Your task: Please give back the listing exactly as it reads.

Given information:

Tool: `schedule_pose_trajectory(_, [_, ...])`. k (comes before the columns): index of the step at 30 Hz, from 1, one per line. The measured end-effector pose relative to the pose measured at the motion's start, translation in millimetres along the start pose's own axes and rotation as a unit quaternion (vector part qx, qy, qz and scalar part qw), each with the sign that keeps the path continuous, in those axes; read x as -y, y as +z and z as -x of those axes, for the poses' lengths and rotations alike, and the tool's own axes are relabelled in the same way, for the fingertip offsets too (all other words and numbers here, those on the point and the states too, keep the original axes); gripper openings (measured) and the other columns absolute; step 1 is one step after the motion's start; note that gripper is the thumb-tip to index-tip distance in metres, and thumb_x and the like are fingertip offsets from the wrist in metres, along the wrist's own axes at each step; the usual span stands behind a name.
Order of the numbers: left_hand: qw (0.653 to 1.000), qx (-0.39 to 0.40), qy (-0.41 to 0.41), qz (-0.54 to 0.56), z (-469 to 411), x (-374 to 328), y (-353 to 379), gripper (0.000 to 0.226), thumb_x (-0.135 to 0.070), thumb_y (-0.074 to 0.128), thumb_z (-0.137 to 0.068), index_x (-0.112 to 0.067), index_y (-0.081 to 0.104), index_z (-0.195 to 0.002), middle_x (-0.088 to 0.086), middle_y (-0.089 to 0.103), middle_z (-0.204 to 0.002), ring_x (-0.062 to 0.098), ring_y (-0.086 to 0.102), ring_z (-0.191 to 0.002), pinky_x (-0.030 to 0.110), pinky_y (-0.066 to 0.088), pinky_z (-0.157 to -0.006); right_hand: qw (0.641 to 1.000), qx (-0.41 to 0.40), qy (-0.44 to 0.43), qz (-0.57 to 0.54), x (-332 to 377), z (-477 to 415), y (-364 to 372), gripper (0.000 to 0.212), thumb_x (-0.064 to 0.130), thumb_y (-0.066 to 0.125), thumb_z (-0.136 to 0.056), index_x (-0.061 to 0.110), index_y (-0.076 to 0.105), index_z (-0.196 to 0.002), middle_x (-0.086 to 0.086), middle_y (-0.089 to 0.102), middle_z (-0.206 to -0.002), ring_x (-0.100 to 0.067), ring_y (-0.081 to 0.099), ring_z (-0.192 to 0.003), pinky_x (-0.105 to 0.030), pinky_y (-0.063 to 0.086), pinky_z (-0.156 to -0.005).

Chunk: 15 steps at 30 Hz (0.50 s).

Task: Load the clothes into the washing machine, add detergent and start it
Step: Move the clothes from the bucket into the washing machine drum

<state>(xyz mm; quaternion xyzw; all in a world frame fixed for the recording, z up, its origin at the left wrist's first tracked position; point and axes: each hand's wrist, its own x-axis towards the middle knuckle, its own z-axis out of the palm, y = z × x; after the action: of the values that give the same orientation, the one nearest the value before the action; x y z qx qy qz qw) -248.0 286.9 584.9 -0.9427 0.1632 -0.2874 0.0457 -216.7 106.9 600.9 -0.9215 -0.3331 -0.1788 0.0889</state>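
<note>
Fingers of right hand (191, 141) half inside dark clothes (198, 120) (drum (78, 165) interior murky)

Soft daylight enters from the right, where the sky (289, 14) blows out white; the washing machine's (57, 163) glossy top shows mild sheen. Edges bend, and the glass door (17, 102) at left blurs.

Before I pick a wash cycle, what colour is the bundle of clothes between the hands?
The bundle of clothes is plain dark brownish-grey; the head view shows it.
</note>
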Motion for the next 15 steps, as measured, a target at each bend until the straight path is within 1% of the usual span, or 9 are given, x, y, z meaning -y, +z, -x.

Response to this exercise:
Tool: `schedule_pose_trajectory(_, [_, ...])`. k (comes before the columns): index of the step at 30 Hz, from 1, one per line. The measured end-effector pose relative to the pose measured at the motion's start, translation in millimetres along the start pose's own axes and rotation as a unit quaternion (vector part qx, qy, qz and scalar part qw), each with the sign that keeps the path continuous, in those axes; read x as -y, y as +z and z as -x of those axes, for the poses' lengths and rotations alike, and the tool's own axes are relabelled in the same way, for the fingertip offsets too (all other words and numbers here, those on the point and the states too, keep the original axes); gripper openings (measured) and the other columns absolute; step 1 is one step after the motion's start; note that gripper is the thumb-tip to index-tip distance in metres, and thumb_x and the like are fingertip offsets from the wrist in metres, along the wrist's own axes at each step; the usual span stands behind a name.
Order of the numbers: left_hand: qw (0.653 to 1.000), qx (-0.39 to 0.40), qy (-0.41 to 0.41), qz (-0.54 to 0.56), z (-469 to 411), x (-374 to 328), y (-353 to 379), gripper (0.000 to 0.226), thumb_x (-0.135 to 0.070), thumb_y (-0.074 to 0.128), thumb_z (-0.137 to 0.068), index_x (-0.112 to 0.067), index_y (-0.081 to 0.104), index_z (-0.195 to 0.002), middle_x (-0.088 to 0.086), middle_y (-0.089 to 0.103), middle_z (-0.204 to 0.002), ring_x (-0.062 to 0.098), ring_y (-0.086 to 0.102), ring_z (-0.191 to 0.002), pinky_x (-0.030 to 0.110), pinky_y (-0.066 to 0.088), pinky_z (-0.157 to -0.006); right_hand: qw (0.641 to 1.000), qx (-0.41 to 0.40), qy (-0.44 to 0.43), qz (-0.57 to 0.54), x (-332 to 377), z (-477 to 415), y (-364 to 372), gripper (0.000 to 0.212), thumb_x (-0.064 to 0.130), thumb_y (-0.066 to 0.125), thumb_z (-0.136 to 0.056), index_x (-0.061 to 0.110), index_y (-0.076 to 0.105), index_z (-0.196 to 0.002), middle_x (-0.086 to 0.086), middle_y (-0.089 to 0.102), middle_z (-0.206 to -0.002), ring_x (-0.100 to 0.067), ring_y (-0.081 to 0.099), ring_z (-0.192 to 0.003), pinky_x (-0.105 to 0.030), pinky_y (-0.063 to 0.086), pinky_z (-0.156 to -0.005).

Chunk: 15 steps at 30 Hz (0.50 s).

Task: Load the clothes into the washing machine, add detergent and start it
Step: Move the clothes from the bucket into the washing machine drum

<state>(xyz mm; quaternion xyzw; all in a world frame fixed for the recording, z up, its origin at the left wrist's first tracked position; point and axes: each hand's wrist, its own x-axis towards the middle knuckle, its own z-axis out of the palm, y = z × x; after the action: of the values that give the same orientation, the one nearest the value before the action; x y z qx qy qz qw) -248.0 286.9 584.9 -0.9427 0.1632 -0.2874 0.0457 -216.7 106.9 600.9 -0.9215 -0.3331 -0.1788 0.0889</state>
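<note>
Fingers of right hand (191, 141) half inside dark clothes (198, 120) (drum (78, 165) interior murky)

Soft daylight enters from the right, where the sky (289, 14) blows out white; the washing machine's (57, 163) glossy top shows mild sheen. Edges bend, and the glass door (17, 102) at left blurs.

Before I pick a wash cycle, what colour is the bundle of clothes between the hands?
The bundle of clothes is plain dark brownish-grey; the head view shows it.
</note>
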Motion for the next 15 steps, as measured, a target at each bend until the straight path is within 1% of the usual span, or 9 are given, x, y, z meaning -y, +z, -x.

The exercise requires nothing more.